> What the exercise asks
Copy the data exactly from the line that contains "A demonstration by" through the line that contains "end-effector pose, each", keeping both end lines and leaving out everything else.

___ Supplied material

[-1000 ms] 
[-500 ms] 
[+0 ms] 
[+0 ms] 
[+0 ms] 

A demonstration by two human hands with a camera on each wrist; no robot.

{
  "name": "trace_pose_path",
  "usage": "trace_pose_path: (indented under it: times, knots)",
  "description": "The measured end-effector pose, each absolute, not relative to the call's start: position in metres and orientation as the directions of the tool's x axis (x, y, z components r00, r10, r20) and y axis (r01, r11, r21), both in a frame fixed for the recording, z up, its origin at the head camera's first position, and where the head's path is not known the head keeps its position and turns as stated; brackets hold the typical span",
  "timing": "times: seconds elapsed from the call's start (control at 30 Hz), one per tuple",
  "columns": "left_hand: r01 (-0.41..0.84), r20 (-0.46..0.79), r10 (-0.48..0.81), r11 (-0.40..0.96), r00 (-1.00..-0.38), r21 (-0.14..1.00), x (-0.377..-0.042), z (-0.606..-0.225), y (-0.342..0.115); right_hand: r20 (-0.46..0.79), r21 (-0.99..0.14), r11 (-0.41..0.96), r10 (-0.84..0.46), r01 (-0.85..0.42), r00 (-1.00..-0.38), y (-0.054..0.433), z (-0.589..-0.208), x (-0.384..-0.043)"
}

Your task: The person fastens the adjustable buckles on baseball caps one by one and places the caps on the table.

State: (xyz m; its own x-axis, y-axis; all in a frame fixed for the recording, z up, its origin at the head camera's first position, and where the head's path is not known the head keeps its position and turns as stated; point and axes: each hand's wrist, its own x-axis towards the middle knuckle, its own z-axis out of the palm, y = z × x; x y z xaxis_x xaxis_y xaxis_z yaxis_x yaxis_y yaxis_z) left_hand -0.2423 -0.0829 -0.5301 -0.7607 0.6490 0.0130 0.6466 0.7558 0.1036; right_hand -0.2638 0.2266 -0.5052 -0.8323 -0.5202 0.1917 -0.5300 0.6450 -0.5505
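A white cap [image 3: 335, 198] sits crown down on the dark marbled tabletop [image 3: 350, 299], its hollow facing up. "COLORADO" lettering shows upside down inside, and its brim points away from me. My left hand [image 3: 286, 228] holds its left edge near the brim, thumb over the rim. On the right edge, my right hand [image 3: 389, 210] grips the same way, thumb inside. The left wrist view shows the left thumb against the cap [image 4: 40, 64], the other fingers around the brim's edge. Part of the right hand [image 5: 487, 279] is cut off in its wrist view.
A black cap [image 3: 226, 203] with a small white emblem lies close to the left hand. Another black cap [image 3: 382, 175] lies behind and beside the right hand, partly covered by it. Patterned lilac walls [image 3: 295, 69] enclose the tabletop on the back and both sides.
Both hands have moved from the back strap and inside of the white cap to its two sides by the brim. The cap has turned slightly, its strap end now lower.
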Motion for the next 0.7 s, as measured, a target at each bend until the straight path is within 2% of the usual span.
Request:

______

> Result for this exercise
A demonstration by two human hands with a camera on each wrist; no robot.

{
  "name": "trace_pose_path",
  "usage": "trace_pose_path: (indented under it: times, knots)",
  "description": "The measured end-effector pose, each absolute, not relative to the call's start: position in metres and orientation as the directions of the tool's x axis (x, y, z components r00, r10, r20) and y axis (r01, r11, r21), both in a frame fixed for the recording, z up, its origin at the head camera's first position, and where the head's path is not known the head keeps its position and turns as stated; brackets hold the typical span",

The full answer has been given.